→ TASK REQUIREMENTS: Please set down only the lines below starting with the line with "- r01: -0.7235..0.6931" and going on through the line with "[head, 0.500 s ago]", verbatim and without pictures.

→ DATA:

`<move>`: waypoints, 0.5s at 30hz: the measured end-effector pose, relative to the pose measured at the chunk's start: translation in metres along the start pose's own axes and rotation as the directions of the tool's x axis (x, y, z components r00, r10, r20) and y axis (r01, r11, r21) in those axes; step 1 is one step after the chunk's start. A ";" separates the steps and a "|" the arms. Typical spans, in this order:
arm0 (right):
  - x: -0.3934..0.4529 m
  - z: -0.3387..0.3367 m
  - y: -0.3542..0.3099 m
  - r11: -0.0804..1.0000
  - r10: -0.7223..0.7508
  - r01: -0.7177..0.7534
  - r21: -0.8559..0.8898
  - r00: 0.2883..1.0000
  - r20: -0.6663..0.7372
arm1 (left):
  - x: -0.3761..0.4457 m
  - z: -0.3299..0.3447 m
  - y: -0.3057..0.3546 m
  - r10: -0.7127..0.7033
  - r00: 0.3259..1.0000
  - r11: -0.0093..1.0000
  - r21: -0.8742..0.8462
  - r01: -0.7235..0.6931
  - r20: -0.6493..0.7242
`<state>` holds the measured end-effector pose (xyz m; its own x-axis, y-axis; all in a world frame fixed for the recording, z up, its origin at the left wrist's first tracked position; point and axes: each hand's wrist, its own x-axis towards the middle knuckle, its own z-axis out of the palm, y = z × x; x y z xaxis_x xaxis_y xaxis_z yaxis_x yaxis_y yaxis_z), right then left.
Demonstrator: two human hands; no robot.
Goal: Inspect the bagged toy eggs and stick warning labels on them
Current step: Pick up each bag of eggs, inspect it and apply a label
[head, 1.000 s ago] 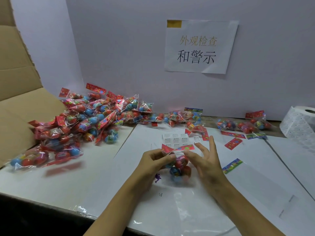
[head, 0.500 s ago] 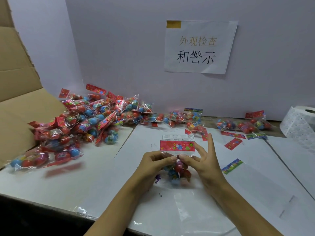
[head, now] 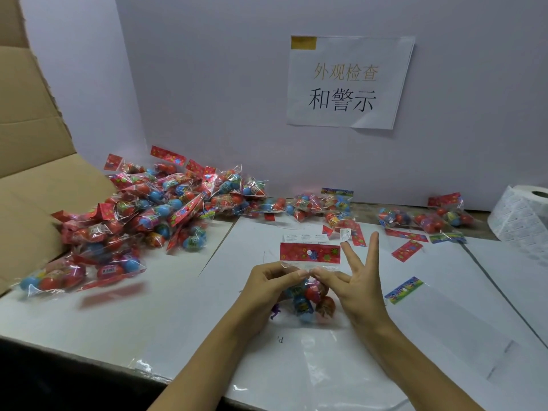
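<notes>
A clear bag of red and blue toy eggs [head: 308, 301] with a red header card [head: 310, 253] is held upright over the white table. My left hand [head: 271, 284] pinches the bag just below the card from the left. My right hand [head: 355, 284] pinches it from the right with thumb and forefinger, its other fingers spread upward. A small white warning label [head: 345, 234] sticks up by my right fingertips. A strip of white labels [head: 305, 238] lies just behind the card.
A big heap of bagged eggs [head: 154, 209] fills the left, spilling from a cardboard box [head: 32, 185]. More bags [head: 424, 219] and loose header cards [head: 406, 250] lie at the back right. A label roll [head: 522, 215] stands at far right. A paper sign [head: 350, 81] hangs on the wall.
The bag was turned up from lying folded, so its red header card now stands upright facing me. Both hands shifted to pinch just under the card.
</notes>
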<state>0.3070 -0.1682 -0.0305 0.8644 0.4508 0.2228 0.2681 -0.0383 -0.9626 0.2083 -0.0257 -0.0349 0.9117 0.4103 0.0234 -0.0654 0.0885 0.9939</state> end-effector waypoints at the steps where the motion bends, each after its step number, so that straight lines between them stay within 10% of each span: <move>1: 0.000 -0.001 0.000 1.000 -0.001 0.001 0.007 1.000 -0.013 | -0.001 0.001 0.001 0.015 1.000 0.999 0.043 -0.015 0.006; 15: 0.016 -0.011 0.013 0.986 0.103 -0.065 0.151 0.960 -0.260 | -0.002 0.005 0.003 0.109 0.988 0.980 0.157 -0.126 0.113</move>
<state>0.3287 -0.1714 -0.0374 0.9681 0.1967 0.1550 0.1443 0.0677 -0.9872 0.2084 -0.0308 -0.0319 0.9392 0.3119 0.1437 -0.1156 -0.1072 0.9875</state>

→ ANSWER FOR THIS EXERCISE:
  - r01: -0.7235..0.6931
  - r20: -0.6493..0.7242
`<state>` holds the measured end-effector pose (xyz m; its own x-axis, y-axis; all in a world frame fixed for the recording, z up, its origin at the left wrist's first tracked position; point and axes: each hand's wrist, its own x-axis towards the middle knuckle, its own z-axis out of the palm, y = z × x; x y z xaxis_x xaxis_y xaxis_z yaxis_x yaxis_y yaxis_z), right then left.
Demonstrator: two human hands; no robot.
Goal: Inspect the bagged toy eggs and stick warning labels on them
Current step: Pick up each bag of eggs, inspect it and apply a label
[head, 1.000 s ago] 
[head, 0.500 s ago] 

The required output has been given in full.